Using the data below, return every line that holds the word "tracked".

→ Stored data
○ ○ ○ ○ ○ ○ ○

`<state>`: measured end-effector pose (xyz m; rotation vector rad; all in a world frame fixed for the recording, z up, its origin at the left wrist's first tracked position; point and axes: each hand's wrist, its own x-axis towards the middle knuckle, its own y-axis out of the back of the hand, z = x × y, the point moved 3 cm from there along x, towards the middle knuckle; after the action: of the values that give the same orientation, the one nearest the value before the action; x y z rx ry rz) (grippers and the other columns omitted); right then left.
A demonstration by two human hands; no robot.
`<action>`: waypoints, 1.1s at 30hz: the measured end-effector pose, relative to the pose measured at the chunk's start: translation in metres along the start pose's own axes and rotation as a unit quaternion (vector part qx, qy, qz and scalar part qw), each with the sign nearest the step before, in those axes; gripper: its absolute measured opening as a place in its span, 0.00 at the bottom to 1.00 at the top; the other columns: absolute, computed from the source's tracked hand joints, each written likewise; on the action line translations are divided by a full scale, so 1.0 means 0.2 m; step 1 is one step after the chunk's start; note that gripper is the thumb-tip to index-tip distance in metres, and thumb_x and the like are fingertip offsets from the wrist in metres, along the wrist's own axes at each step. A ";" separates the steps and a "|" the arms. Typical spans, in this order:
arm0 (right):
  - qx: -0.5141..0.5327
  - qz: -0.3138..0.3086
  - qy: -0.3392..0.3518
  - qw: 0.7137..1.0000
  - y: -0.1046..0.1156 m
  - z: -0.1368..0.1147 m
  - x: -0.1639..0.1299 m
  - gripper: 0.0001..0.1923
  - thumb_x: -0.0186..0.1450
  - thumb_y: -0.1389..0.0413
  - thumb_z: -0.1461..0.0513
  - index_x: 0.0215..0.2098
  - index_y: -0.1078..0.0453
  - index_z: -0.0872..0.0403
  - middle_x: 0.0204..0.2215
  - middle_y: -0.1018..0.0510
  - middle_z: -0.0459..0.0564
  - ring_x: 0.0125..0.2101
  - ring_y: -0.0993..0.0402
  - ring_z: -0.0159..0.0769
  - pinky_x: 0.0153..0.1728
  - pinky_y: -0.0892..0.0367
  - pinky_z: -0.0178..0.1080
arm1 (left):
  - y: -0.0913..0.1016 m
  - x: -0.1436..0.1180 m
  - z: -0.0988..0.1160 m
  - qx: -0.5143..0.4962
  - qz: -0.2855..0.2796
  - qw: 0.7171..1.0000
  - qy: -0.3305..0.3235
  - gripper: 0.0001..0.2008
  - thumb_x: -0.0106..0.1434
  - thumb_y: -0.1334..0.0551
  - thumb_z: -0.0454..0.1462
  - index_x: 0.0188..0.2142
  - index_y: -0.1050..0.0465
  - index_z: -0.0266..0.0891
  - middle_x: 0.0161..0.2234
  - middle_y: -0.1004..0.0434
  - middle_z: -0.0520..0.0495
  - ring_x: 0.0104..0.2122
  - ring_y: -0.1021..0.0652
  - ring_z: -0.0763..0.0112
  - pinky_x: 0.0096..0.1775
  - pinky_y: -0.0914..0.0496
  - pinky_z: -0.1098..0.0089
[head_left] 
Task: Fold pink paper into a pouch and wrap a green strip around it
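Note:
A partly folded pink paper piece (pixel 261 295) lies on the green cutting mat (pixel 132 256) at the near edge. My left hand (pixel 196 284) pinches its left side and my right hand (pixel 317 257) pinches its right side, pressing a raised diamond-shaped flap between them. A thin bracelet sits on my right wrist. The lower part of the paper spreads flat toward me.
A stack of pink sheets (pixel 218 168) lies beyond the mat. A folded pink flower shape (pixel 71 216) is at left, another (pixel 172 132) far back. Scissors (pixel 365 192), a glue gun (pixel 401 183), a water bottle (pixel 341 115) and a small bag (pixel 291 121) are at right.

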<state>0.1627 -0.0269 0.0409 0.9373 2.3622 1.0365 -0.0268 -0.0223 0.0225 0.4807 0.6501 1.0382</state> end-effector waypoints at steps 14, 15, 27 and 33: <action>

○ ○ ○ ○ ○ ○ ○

→ Solution to this task
`<state>`: measured end-effector pose (xyz m; rotation vector rad; all in a world frame fixed for the recording, z up, its origin at the left wrist's first tracked position; point and axes: each hand's wrist, its own x-axis towards the middle knuckle, its own y-axis out of the back of the hand, z = x × y, the point moved 3 cm from there along x, towards the middle knuckle; after the action: of the values that give the same orientation, the one nearest the value before the action; x y z rx ry rz) (grippers and the other columns omitted); right then left.
`<action>`: waypoints, 1.1s at 30hz: the measured end-effector pose, relative to the pose measured at the chunk's start: translation in metres along the start pose's own axes and rotation as a unit quaternion (vector part qx, qy, qz and scalar part qw), each with the sign nearest the step before, in those axes; gripper: its absolute measured opening as a place in its span, 0.00 at the bottom to 1.00 at the top; the other columns: absolute, computed from the source's tracked hand joints, each written likewise; on the action line translations are divided by a full scale, so 1.0 means 0.2 m; step 1 is one step after the chunk's start; note that gripper is the thumb-tip to index-tip distance in metres, and thumb_x and the like are fingertip offsets from the wrist in metres, along the wrist's own axes at each step. A ";" separates the steps and a "|" the arms. Typical spans, in this order:

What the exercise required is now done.